- Assigned task:
Taking the listing below, restate word for word each line from the line with "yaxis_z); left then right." to the line with "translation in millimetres", ends included, and stop there.
··········
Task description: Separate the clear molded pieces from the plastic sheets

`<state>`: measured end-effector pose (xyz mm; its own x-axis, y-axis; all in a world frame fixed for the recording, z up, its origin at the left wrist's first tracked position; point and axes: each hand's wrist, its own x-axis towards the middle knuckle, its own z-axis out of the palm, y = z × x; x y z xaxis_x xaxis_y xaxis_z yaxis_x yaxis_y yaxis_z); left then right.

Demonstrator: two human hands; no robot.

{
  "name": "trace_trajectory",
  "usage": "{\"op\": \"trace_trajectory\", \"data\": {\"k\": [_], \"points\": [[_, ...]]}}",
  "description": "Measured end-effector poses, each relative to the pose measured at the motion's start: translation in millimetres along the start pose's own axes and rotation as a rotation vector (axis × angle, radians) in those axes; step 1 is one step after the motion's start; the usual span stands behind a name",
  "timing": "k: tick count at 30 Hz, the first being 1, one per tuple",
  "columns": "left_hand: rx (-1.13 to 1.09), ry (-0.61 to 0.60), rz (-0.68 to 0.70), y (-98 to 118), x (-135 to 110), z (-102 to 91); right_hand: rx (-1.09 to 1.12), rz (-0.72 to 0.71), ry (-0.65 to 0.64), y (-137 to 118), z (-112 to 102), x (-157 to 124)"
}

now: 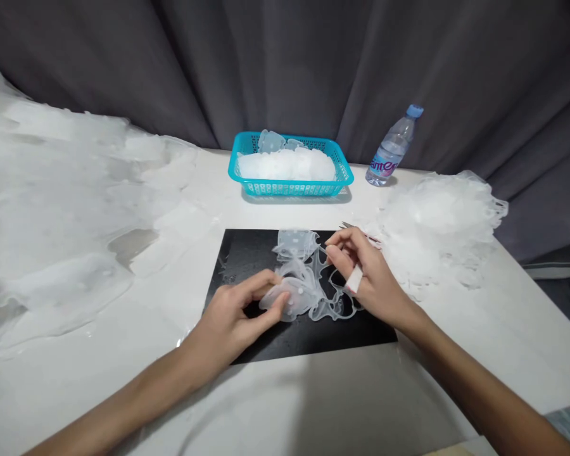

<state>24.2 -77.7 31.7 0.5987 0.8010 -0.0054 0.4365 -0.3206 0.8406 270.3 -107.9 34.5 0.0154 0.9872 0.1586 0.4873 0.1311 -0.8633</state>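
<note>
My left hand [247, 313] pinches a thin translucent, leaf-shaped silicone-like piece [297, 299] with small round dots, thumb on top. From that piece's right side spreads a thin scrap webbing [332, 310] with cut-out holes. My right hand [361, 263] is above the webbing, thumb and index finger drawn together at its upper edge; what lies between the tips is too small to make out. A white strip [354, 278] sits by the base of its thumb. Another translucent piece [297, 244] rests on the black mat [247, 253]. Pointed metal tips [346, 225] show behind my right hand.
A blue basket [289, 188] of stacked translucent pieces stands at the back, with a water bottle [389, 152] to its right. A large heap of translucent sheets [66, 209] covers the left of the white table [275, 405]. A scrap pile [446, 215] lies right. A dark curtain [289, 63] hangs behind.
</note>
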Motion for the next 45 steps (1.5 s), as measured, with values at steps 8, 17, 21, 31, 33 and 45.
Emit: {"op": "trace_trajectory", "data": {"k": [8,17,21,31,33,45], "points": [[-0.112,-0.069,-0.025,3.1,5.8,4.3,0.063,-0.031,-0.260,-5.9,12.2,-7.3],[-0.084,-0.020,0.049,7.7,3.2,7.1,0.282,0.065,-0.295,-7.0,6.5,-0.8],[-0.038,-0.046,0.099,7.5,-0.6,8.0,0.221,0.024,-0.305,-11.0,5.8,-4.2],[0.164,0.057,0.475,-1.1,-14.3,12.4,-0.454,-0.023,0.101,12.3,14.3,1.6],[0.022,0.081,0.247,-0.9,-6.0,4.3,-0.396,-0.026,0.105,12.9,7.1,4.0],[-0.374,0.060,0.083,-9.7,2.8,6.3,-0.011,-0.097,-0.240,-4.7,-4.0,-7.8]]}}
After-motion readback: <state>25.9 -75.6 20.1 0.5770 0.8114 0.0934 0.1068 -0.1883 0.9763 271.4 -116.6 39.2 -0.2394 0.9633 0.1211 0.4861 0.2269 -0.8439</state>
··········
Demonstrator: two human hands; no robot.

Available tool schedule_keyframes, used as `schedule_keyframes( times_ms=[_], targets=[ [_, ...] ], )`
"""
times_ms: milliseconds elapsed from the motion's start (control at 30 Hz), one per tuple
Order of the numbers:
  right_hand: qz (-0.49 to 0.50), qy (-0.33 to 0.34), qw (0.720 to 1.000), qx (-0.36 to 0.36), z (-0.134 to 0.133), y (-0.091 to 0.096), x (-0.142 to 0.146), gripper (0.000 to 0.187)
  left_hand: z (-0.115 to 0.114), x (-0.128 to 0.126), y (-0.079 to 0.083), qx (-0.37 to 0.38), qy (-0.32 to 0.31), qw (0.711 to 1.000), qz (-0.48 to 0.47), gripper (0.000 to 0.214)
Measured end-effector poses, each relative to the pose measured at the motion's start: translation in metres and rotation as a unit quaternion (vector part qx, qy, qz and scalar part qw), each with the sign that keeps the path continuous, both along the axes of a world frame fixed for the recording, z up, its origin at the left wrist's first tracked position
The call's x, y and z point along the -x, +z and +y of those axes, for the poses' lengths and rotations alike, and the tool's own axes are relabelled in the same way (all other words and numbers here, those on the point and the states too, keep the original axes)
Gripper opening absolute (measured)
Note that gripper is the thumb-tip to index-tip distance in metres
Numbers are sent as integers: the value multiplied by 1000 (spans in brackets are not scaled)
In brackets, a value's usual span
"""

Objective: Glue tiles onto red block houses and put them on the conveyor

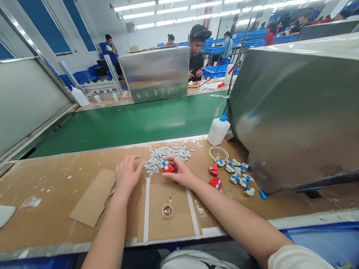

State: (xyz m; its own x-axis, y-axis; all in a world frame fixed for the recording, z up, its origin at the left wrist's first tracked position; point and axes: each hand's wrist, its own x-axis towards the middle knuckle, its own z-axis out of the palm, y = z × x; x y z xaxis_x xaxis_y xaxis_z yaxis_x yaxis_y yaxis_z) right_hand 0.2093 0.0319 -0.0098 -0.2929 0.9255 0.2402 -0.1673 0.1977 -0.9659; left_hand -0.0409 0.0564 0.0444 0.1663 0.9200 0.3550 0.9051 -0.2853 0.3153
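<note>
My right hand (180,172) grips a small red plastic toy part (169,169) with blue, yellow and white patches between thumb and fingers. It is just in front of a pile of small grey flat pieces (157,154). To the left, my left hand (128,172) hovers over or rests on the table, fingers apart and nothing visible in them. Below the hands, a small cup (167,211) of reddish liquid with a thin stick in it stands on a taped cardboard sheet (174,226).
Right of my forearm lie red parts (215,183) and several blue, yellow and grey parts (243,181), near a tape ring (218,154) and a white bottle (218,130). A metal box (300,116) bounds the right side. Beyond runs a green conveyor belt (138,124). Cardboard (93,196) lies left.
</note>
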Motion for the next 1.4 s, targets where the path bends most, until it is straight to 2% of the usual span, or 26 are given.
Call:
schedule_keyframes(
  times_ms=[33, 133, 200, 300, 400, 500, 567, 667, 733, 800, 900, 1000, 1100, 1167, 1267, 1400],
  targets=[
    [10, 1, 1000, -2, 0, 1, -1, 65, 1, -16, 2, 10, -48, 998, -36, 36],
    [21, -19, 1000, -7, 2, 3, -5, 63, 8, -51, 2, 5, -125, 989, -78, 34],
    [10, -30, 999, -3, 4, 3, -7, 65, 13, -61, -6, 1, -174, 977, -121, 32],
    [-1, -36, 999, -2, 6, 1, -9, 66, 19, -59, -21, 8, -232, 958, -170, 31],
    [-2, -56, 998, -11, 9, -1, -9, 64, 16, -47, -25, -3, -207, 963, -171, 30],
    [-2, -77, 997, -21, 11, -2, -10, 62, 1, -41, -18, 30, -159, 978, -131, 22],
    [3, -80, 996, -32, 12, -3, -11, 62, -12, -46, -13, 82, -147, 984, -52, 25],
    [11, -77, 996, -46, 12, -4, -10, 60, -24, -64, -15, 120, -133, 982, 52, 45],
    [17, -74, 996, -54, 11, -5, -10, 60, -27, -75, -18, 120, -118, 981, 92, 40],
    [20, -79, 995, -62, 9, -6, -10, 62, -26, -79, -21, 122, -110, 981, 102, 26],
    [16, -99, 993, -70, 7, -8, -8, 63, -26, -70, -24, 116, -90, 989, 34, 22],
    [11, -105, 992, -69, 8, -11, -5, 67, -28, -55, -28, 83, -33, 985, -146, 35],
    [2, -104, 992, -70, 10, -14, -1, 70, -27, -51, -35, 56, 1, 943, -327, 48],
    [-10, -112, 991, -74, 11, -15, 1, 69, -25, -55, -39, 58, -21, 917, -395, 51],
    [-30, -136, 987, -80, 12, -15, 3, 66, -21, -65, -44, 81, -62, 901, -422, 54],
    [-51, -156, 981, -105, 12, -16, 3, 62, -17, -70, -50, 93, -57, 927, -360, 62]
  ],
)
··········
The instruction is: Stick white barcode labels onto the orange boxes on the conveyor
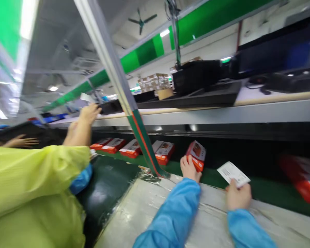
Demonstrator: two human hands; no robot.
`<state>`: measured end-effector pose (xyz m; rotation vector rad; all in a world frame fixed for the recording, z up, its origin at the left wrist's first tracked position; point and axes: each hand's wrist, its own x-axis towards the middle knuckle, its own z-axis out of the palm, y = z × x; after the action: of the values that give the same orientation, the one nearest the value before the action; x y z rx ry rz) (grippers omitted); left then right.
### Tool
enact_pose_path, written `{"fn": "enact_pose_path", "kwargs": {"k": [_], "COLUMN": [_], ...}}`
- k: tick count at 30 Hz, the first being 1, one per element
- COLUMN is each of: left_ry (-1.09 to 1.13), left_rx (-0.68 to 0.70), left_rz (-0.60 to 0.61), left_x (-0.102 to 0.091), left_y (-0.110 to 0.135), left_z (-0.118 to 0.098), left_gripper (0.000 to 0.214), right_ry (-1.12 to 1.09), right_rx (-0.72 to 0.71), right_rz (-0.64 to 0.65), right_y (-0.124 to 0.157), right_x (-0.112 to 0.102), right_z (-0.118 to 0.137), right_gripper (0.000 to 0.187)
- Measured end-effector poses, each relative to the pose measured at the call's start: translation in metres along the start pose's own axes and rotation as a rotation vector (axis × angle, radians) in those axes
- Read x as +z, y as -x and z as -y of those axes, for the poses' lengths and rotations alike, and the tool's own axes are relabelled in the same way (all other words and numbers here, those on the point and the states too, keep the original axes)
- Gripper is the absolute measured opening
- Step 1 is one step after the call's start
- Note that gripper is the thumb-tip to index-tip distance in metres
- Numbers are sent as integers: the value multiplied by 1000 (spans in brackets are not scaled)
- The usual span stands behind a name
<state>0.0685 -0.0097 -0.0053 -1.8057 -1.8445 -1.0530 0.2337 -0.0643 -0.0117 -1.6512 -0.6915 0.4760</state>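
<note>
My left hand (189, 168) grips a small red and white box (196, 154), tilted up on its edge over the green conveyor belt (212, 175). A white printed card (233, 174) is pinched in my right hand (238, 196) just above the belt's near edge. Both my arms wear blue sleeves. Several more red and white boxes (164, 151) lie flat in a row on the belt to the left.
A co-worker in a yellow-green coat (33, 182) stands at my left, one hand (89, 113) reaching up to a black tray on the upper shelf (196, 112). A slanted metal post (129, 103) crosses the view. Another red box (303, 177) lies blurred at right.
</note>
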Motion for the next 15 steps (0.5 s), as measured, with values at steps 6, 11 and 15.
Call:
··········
- Completed task:
`<state>`: measured end-effector pose (xyz mm; its own x-axis, y-axis; all in a world frame fixed for the recording, z up, its origin at the left wrist's first tracked position; point and axes: each hand's wrist, its own x-axis towards the middle knuckle, its own z-axis out of the palm, y = z × x; x y z xaxis_x xaxis_y xaxis_z yaxis_x yaxis_y yaxis_z); left then right.

Demonstrator: two human hands; no robot.

{
  "name": "trace_trajectory",
  "usage": "{\"op\": \"trace_trajectory\", \"data\": {\"k\": [_], \"points\": [[_, ...]]}}",
  "description": "Measured end-effector poses, each relative to the pose measured at the motion's start: translation in millimetres along the start pose's own axes and rotation as a rotation vector (axis × angle, radians) in those axes; step 1 is one step after the motion's start; the usual span stands behind a name",

The exercise requires nothing more than what has been given.